**YOUR GOAL**
Set down each line of the data exactly, but not the pictures.

**DATA EXTRACT**
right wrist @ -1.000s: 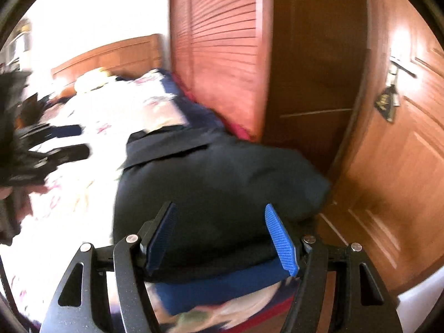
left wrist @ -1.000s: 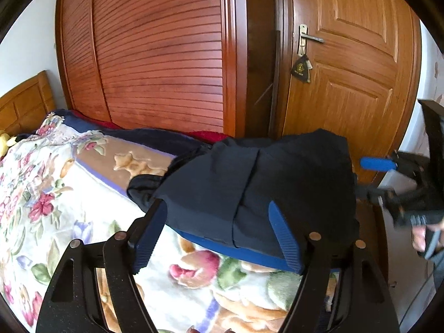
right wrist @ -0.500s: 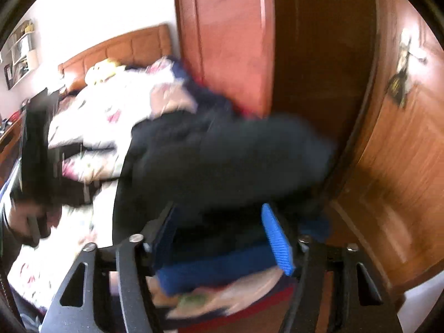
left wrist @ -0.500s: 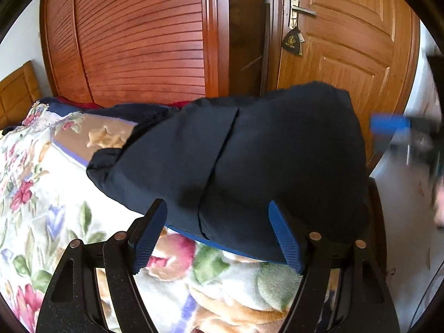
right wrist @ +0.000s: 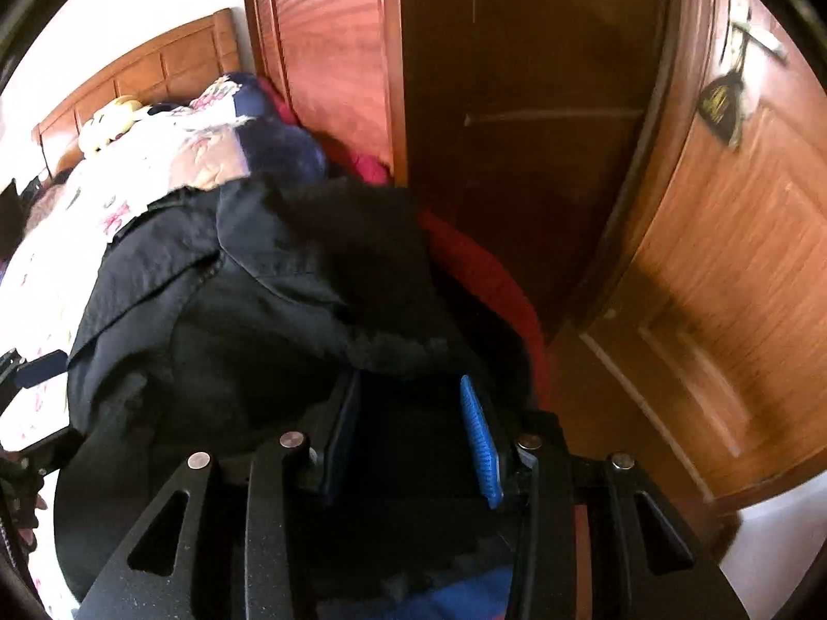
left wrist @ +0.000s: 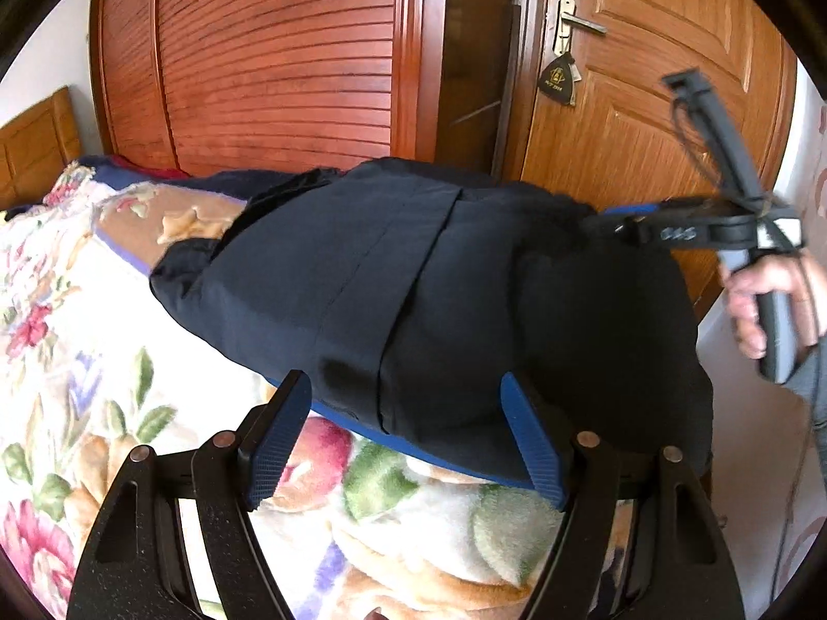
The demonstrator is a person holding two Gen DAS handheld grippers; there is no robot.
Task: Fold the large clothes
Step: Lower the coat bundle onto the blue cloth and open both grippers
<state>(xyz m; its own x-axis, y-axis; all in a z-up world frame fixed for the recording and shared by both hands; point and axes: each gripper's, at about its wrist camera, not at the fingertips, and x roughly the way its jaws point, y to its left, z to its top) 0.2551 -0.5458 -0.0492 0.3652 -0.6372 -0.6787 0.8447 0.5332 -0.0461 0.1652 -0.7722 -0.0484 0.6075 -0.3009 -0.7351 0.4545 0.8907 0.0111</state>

**ANSWER BOX**
right wrist @ -1.000s: 
left wrist @ -1.000s: 
right wrist @ -0.500s: 
left wrist @ -0.500s: 
right wrist @ +0.000s: 
left wrist @ +0.000s: 
The demonstrator is a person holding two Gen DAS handheld grippers; there is no robot.
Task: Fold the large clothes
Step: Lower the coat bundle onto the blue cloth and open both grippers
<state>(xyz m; its own x-axis, y-axis; all in a z-up world frame fixed for the recording and shared by both hands; point and axes: each gripper's, at about its wrist camera, not at the fingertips, and x roughly the way its jaws point, y to its left, z to its top) 0.2551 -0.5458 -0.0492 0.3652 -0.6372 -0.6787 0.8447 0.5332 -0.0461 0.1652 -0.7722 -0.0484 0.6075 -0.3009 -0.7351 0.4545 0.8907 0.0111</state>

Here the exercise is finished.